Il periodo nuragico ad Antas e nel Fluminese

La vallata di Antas ricca di foreste, d’acqua e di selvaggina, è stata da sempre luogo ideale per le popolazioni locali che, sin dalla preistoria, l’ hanno abitata. Molte sono le testimonianze prenuragiche e nuragiche ritrovate nelle numerosissime cavità calcaree che la circondano, alcune fungendo da abitazioni come “sa Corti ‘e S’Estiu”, altre da veri e propri luoghi di culto ipogei, come la sala archeologica della grotta di Su Mannau.

Resti di un nuraghe nella zona di Antas

Infatti non si può escludere a priori l’esistenza di un luogo di culto nuragico ad Antas, ma certamente è presente nella Grotta di Su Mannau.

L’evolversi della civiltà nuragica portò alla nascita, a sud – ovest dell’attuale tempio, di un florido villaggio Nuragico composto da numerose capanne prevalentemente a forma circolare di un diametro compreso tra i 3 ed i 6 m, pavimentate con lastre di pietre e cementate col fango.Il villaggio era cinto da un muro attualmente interrotto che presumibilmente lo delimitava.

Il luogo di culto dei nuragici era localizzato in prossimità dell’attuale tempio punico – romano, attorno ad esso furono ritrovate le tombe che riportarono alla luce le testimonianze del culto dei Sardi verso Sardus Pater Babay.
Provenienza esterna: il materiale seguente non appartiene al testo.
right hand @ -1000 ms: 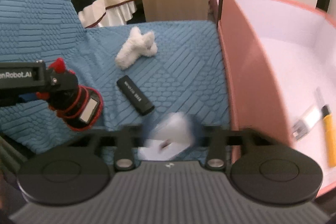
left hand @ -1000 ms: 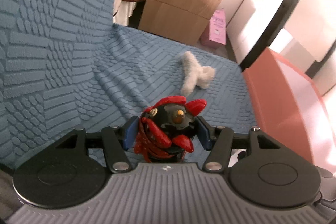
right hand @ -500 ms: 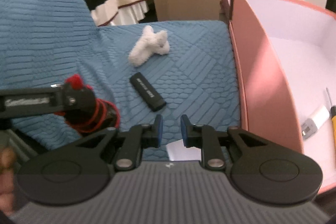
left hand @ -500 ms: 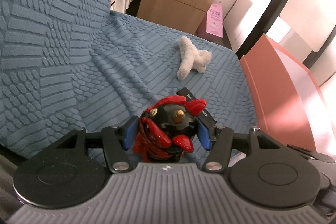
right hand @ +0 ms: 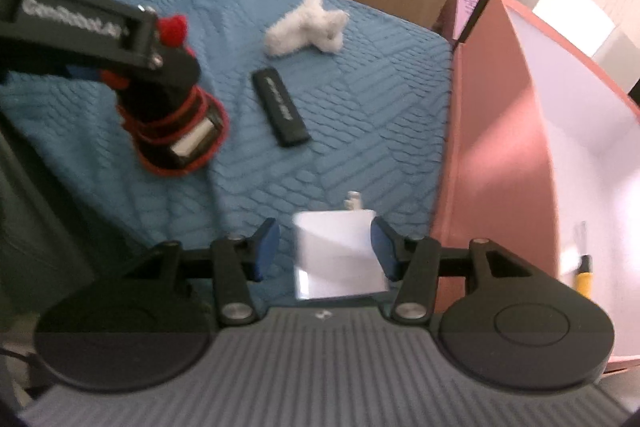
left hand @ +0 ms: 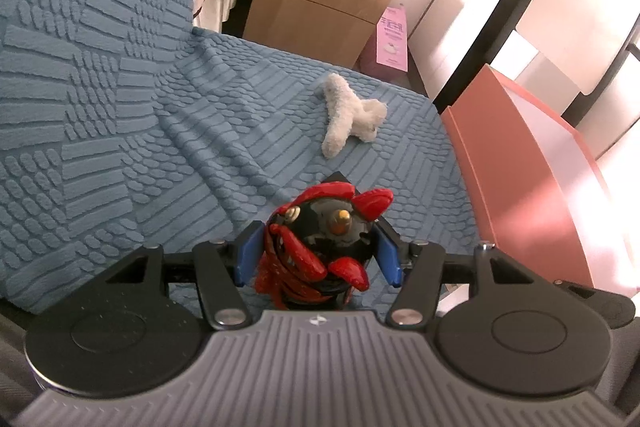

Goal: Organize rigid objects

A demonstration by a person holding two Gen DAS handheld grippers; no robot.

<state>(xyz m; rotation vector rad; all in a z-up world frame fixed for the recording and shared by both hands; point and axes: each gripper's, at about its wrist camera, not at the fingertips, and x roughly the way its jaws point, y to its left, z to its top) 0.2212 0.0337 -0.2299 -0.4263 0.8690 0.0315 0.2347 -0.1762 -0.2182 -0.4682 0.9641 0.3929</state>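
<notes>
Left gripper [left hand: 318, 255] is clamped on the red-and-black figurine [left hand: 320, 247], held clear above the blue sofa cover [left hand: 120, 147]; not binned yet. Right gripper [right hand: 326, 253] jaws are opening, with the white charger [right hand: 338, 255] lying between the blue pads; neither pad looks pressed on it, though the view is blurred.

Progress, my read: early. The pink box [right hand: 500, 147], right of the right gripper, holds only a yellow-handled tool [right hand: 584, 277] that I can see. Left to do: figurine, charger, and the black stick [right hand: 282, 107] ahead of the right gripper.

The white fluffy toy [left hand: 348, 115], further ahead, is soft and probably stays. The near box wall stands between both grippers and the drop zone; loads must go over it.
</notes>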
Ci sono stati molti ritrovamenti ceramici e bronzei con forme taurine ed umane rappresentanti arcieri e pugili come nelle iconografie nuragiche, di anelli e collane composte da perle e pendagli d’argento, arredi funerari. Uno dei bronzetti più rappresentativi, quello trovato in una delle tombe a pozzetto tra le mani di un defunto, raffigurava un guerriero armato di lancia ed è databile al periodo del bronzo finale (X sec. A.C).

Una notevole importanza archeologica è da assegnare al tempio ipogeo di Su Mannau dove il ritrovamento di numerosissime ceramiche ha consentito di datare l’utilizzo religioso dell’ area per un periodo che va dal neolitico recente, con ceramiche risalenti al periodo di S. Michele e di Bonnannaro, sino al tardo Cristianesimo; a dimostrazione che, nonostante l’alternarsi delle varie usanze religiose, solo in quest’ultimo periodo si riuscì ad allontanare gli abitanti locali, dalla venerazione delle acque e del dio Toro, facendone luogo tabù.

Nella sala Archeologica della Grotta sono state ritrovate parecchie lucerne votive in terracotta con manico taurino risalenti ai periodi succitati e posizionati presso due particolari zone della sala: il laghetto e una colonna stalatostalagmitica rappresentanti rispettivamente la dea Madre e il dio Toro. L’estrema frammentazione delle ceramiche dimostra che, una volta utilizzate, esse venivano gettate a terra e simbolicamente rotte. Queste divinità protosarde simboleggiavano la terra fecondata dal seme (maschio) che con l’alternarsi delle stagioni, e con l’aiuto dell’acqua divina (Dea Madre) dava vita ai raccolti e quindi al ciclo della vita umana. Era un culto magico – religioso a chiara matrice agraria (l’economia delle civiltà prenuragiche era agricola) e venne ereditato dalla civiltà Nuragica. Un’ulteriore testimonianza della connessione tra il villaggio nuragico di Antas e la Grotta di Su Mannau è data dal ritrovamento di un sentiero che unisce i due punti, che venne utilizzato anche in epoca romana e che ancora oggi è agibile.

Oltre a questi luoghi, altri ritrovamenti nuragici si sono avuti in varie località del fluminese, in parte analizzati, in parte ancora assenti da attente valutazioni. I nuraghi di “Su Barbaraginu”, “Bittiri”, “Catalina”, “S’Oreri”, “Conca ‘e Muscioni”, “Su Nuraci”, “Su Nuraxi”; i dolmen, i menhir, i pozzi sacri, le tombe dei giganti e i nuraghi di Capo Pecora, sono ancora muta testimonianza di una misteriosa e, in gran parte sconosciuta, civiltà che per secoli si è evoluta scomparendo o trasformandosi poi in seguito alle invasioni di popoli che venivano dal mare.